— WHAT IS BEING ASKED —
Every line of the material below needs to be written out exactly, please.

— DATA BELOW —
━━━━━━━━━━━━━━━━━━━━

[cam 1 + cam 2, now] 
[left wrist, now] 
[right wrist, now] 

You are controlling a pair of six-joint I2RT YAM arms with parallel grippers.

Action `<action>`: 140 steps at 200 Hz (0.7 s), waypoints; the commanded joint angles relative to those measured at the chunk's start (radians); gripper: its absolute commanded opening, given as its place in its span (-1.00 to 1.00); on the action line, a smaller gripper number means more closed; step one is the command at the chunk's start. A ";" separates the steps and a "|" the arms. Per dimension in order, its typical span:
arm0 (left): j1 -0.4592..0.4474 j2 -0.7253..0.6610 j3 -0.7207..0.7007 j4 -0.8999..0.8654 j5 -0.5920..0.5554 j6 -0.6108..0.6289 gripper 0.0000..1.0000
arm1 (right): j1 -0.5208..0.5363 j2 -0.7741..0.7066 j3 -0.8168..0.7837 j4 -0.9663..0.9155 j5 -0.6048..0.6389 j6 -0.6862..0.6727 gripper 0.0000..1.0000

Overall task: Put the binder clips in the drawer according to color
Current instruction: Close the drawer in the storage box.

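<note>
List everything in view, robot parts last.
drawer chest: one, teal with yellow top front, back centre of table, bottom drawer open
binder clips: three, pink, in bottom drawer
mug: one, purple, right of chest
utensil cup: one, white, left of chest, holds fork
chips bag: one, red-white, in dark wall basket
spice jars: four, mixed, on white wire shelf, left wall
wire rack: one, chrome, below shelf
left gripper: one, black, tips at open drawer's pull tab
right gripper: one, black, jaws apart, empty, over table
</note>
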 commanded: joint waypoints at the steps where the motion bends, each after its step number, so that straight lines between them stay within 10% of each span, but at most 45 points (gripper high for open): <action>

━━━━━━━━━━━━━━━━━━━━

— REPLY TO THE EXERCISE —
[cam 1 + cam 2, now] 
[left wrist, now] 
[right wrist, now] 

You are controlling a pair of six-joint I2RT YAM arms with parallel grippers.

Action `<action>`: 140 steps at 200 Hz (0.7 s), waypoints; the commanded joint angles relative to those measured at the chunk's start (radians); gripper: its absolute commanded opening, given as its place in its span (-1.00 to 1.00); on the action line, a smaller gripper number means more closed; step one is the command at the chunk's start. A ";" separates the steps and a "|" the arms. Per dimension in order, its typical span:
arm0 (left): j1 -0.4592..0.4474 j2 -0.7253..0.6610 j3 -0.7207..0.7007 j4 -0.8999..0.8654 j5 -0.5920..0.5554 j6 -0.6108..0.6289 gripper 0.0000..1.0000
arm1 (right): j1 -0.5208..0.5363 j2 -0.7741..0.7066 j3 -0.8168..0.7837 j4 -0.9663..0.9155 j5 -0.6048..0.6389 j6 -0.6862..0.6727 gripper 0.0000..1.0000

Overall task: Put the binder clips in the drawer according to color
Current instruction: Close the drawer in the storage box.

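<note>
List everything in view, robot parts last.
drawer chest: one, teal with yellow top front, back centre of table, bottom drawer open
binder clips: three, pink, in bottom drawer
mug: one, purple, right of chest
utensil cup: one, white, left of chest, holds fork
chips bag: one, red-white, in dark wall basket
spice jars: four, mixed, on white wire shelf, left wall
wire rack: one, chrome, below shelf
left gripper: one, black, tips at open drawer's pull tab
right gripper: one, black, jaws apart, empty, over table
</note>
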 commanded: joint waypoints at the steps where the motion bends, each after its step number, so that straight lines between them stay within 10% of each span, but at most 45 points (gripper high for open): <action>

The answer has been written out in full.